Regrettably, the various shells (and even different versions of
        the same shell) produce quite different output from export
        -p. The Perl function Shorewall::Config::getparams() detects
        which species of shell was being used and stores the variable settings
        into the %params hash. Variables that are also in %ENV are only stored
        in %params if there value in the output from the
        getparams script is different from that in
        %ENV.
The configuration files are all well-documented. About the only thing worth noting is that some macros and actions are duplicated in the Shorewall and Shorewall6 packages. Because the Shorewall6 default CONFIG_PATH looks in ${SHAREDIR}/shorewall6 before looking in ${SHARDIR_/shorewall, this allows Shorewall6 to implement IPv6-specific handling where required.

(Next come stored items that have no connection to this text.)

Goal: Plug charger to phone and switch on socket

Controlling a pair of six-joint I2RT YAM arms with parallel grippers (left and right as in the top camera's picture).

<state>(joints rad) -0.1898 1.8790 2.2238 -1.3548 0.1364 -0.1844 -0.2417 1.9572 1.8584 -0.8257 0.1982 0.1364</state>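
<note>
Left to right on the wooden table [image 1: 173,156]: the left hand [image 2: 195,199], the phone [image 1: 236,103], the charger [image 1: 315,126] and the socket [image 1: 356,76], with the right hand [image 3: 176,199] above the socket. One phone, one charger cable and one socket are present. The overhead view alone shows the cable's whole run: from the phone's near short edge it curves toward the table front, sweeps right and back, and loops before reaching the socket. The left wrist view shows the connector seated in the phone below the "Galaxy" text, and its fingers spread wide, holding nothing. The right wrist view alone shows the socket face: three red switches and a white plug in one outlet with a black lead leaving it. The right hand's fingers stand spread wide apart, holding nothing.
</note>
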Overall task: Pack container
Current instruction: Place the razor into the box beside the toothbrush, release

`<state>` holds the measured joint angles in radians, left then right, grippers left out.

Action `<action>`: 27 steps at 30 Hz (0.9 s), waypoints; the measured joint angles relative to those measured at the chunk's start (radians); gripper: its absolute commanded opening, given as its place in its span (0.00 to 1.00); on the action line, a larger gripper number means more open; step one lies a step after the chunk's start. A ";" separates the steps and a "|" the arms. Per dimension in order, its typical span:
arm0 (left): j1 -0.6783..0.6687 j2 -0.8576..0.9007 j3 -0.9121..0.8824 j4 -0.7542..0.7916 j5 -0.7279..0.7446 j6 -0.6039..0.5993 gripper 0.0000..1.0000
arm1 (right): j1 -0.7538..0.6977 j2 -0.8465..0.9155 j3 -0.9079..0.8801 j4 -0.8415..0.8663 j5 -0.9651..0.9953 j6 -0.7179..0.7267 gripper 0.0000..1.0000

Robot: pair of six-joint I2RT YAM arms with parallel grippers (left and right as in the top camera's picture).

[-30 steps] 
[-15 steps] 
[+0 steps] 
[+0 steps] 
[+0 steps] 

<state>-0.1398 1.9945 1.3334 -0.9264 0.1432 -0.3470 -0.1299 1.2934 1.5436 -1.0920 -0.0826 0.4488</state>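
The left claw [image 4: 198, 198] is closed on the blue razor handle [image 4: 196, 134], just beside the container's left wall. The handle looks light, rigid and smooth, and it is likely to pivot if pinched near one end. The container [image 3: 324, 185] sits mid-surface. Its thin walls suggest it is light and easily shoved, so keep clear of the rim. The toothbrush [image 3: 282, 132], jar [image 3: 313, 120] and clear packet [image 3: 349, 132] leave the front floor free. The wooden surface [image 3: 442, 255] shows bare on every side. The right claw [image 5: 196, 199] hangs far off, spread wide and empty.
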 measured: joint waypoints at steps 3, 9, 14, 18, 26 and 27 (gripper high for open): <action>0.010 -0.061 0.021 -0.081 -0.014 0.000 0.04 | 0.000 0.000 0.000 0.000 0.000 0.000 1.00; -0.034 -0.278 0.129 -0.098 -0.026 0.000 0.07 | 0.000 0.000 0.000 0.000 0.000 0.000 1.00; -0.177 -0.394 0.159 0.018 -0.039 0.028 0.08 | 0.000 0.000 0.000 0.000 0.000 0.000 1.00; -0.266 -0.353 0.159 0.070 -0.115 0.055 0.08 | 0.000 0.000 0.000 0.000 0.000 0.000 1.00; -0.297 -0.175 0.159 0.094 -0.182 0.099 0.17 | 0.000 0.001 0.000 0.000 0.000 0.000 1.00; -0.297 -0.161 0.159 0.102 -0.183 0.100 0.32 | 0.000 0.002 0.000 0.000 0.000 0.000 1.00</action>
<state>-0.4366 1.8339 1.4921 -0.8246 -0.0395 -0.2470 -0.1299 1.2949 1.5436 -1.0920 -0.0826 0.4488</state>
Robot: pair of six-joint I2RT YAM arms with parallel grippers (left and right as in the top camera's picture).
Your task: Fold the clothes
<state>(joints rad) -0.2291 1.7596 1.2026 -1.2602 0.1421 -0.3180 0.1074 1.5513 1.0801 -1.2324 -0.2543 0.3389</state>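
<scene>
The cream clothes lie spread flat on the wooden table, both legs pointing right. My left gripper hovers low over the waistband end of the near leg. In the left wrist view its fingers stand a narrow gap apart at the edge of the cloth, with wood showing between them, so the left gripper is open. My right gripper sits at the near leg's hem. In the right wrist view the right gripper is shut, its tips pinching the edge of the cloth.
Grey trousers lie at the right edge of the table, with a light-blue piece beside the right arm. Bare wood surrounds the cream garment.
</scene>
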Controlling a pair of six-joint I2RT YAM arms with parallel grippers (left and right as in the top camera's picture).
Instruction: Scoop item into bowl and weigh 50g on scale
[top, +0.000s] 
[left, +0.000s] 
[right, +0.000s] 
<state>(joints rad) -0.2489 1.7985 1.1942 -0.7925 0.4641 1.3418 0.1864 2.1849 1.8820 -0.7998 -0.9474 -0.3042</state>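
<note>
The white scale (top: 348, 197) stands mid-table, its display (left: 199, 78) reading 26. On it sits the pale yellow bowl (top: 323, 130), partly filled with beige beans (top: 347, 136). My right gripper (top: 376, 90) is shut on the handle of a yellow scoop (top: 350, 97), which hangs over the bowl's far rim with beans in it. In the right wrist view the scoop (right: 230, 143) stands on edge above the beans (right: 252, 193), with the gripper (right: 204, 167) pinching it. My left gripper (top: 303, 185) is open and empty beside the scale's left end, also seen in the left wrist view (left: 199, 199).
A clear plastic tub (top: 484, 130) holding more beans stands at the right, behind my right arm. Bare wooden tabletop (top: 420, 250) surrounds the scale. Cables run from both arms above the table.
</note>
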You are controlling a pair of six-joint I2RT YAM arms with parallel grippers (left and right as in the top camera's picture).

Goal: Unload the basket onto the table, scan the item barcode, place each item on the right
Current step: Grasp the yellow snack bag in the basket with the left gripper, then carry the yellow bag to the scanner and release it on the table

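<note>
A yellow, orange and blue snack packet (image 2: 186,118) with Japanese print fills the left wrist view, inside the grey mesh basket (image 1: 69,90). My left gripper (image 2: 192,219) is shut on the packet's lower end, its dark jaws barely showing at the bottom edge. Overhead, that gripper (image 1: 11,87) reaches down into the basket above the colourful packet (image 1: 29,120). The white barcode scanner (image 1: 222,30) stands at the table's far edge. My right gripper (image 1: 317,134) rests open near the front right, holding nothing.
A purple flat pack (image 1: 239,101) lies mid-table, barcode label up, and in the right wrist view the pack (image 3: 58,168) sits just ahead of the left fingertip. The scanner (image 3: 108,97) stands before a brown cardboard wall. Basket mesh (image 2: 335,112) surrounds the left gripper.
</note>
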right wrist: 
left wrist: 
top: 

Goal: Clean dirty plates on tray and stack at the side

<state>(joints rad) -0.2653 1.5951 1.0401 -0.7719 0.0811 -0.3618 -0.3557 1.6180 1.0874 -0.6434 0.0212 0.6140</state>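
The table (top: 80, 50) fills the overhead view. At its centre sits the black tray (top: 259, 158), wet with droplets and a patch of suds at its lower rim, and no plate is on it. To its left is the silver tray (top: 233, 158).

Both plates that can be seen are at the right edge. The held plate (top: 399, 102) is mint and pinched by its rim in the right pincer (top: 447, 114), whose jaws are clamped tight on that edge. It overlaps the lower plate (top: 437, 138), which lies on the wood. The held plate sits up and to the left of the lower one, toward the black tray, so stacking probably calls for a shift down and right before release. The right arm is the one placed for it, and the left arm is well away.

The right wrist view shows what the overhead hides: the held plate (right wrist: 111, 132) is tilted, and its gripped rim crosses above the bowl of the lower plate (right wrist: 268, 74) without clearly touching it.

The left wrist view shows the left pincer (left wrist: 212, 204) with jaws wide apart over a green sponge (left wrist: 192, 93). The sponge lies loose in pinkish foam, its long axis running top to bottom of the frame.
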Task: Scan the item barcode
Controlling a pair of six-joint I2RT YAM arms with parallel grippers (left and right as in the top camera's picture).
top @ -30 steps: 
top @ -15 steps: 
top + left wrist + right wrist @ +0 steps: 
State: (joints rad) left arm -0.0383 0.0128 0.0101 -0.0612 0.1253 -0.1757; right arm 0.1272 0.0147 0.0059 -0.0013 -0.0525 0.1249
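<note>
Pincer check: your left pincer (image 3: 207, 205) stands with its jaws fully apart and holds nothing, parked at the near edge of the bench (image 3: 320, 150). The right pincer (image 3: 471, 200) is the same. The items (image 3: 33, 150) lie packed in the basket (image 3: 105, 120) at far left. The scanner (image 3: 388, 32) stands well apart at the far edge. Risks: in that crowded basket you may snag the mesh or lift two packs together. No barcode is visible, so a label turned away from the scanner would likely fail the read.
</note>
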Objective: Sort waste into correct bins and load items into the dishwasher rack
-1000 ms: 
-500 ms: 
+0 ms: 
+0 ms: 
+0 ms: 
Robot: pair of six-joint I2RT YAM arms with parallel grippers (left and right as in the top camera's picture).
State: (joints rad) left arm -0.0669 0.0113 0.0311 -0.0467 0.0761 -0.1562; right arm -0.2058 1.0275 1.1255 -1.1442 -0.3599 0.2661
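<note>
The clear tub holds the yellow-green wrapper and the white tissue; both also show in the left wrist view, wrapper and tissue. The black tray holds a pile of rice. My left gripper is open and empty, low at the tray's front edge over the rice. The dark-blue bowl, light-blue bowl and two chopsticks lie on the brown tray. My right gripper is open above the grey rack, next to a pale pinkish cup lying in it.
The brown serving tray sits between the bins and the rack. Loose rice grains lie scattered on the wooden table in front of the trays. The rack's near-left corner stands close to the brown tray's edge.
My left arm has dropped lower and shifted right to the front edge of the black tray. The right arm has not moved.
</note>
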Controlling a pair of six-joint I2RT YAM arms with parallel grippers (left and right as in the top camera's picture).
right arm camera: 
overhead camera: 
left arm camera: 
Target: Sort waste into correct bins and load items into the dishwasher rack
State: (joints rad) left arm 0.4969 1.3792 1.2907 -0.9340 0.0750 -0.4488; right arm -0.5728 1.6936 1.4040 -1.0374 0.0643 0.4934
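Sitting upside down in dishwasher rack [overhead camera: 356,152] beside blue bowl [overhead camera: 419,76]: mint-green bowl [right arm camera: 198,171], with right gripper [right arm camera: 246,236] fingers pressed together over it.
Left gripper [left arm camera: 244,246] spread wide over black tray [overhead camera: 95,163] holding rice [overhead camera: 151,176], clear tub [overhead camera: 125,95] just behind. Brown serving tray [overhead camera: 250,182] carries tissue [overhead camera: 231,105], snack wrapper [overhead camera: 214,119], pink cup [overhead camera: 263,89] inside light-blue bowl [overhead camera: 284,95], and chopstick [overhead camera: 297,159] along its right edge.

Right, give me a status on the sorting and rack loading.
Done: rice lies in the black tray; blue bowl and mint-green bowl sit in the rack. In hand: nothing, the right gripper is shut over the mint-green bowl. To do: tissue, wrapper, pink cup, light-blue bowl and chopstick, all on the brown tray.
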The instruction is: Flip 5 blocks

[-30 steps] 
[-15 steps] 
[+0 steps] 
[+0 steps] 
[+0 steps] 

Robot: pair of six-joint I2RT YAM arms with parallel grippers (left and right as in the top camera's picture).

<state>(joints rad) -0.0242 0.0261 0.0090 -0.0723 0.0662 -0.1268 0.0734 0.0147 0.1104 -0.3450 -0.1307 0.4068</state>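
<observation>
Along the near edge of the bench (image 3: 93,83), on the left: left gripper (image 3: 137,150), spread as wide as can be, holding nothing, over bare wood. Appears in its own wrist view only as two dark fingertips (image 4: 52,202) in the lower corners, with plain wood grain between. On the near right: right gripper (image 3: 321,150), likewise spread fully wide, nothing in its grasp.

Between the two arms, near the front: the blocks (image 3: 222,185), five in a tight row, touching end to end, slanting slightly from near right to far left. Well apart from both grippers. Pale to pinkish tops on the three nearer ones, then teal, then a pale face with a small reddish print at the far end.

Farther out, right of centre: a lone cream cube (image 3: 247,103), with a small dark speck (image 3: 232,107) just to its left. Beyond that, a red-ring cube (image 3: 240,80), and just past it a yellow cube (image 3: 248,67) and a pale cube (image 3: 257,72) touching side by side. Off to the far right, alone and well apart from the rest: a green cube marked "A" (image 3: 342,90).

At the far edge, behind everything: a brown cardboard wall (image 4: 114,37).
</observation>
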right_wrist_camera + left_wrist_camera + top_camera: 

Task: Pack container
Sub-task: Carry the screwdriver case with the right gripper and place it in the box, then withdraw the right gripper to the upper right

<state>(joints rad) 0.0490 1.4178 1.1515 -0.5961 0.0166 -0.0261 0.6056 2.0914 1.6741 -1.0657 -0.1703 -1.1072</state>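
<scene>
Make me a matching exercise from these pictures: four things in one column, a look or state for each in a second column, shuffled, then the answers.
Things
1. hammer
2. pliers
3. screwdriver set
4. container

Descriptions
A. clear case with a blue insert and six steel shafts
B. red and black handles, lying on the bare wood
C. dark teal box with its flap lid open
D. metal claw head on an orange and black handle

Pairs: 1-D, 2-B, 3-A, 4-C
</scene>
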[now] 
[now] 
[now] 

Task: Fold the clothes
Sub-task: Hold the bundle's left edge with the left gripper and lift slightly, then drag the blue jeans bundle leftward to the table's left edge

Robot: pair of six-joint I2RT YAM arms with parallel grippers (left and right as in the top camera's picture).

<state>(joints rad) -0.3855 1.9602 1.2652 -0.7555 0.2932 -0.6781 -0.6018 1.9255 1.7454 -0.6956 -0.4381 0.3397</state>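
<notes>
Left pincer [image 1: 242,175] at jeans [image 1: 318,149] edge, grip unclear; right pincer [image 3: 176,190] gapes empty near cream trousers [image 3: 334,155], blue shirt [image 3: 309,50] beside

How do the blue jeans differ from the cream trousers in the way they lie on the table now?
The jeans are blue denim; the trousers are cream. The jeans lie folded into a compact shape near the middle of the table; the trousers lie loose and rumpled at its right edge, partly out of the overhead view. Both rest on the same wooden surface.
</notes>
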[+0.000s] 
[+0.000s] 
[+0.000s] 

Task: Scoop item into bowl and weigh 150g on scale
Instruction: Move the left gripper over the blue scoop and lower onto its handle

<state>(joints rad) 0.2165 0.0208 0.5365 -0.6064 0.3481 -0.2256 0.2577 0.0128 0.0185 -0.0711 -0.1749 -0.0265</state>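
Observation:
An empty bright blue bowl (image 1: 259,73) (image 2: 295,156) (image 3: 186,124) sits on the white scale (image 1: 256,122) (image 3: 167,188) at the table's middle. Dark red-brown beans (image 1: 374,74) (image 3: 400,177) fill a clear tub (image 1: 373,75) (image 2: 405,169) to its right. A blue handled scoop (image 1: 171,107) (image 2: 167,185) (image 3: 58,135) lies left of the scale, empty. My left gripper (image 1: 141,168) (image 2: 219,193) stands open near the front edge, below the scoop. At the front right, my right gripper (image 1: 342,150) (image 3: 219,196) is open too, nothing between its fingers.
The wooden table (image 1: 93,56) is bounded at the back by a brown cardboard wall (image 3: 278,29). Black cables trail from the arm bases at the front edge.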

The generated script is completely self-contained so as to avoid version dependencies between the Shorewall version used to create the script and the version of Shorewall-common installed on the remote firewall.
The operation of the generated script is illustrated in this diagram.

The Netfilter ruleset is sometimes dependent on the environment
      when the script runs. Dynamic IP addresses and gateways, for example,
      must be detected when the script runs. As a consequence, it is the
      generated script and not the compiler that creates the input for
      iptables-restore. While that input could be passed to iptables-restore
      in a pipe, it is written to
      ${VARDIR}/.iptables_restore-input so that it is
      available for post-mortem analysis in the event that iptables-restore
      fails. For the other utilities (ip, tc, ipset, etc), the script runs
      them passing their input on the run-line.
Because the compiler is the most complex part of the Shorewall product suite, I've chosen to document it first. Before diving into the details of the individual modules, lets take a look at a few general things.
While the compiler is modularized and uses encapsulation, it is not object-oriented. This is due to the fact that much of the compiler was written by manually translating the earlier Shell code.
Module data is not completely encapsulated. Heavily used tables, most notably the Chain Table (%chain_table) in Shorewall::Chains is exported for read access. Updates to module data is always encapsulated.
While currently unused and untested, the Compiler modules are designed to be able to be loaded into a parent Perl program and the compiler executed repeatedly without unloading the modules. To accomodate that usage scenario, variable data is not initialized at declaration time or in an INIT block, but is rather initialized in an initialize function. Because off of these functions have the same name ("initialize"), they are not exported but are rather called using a fully-qualified name (e.g., "Shorewall::Config::initialize").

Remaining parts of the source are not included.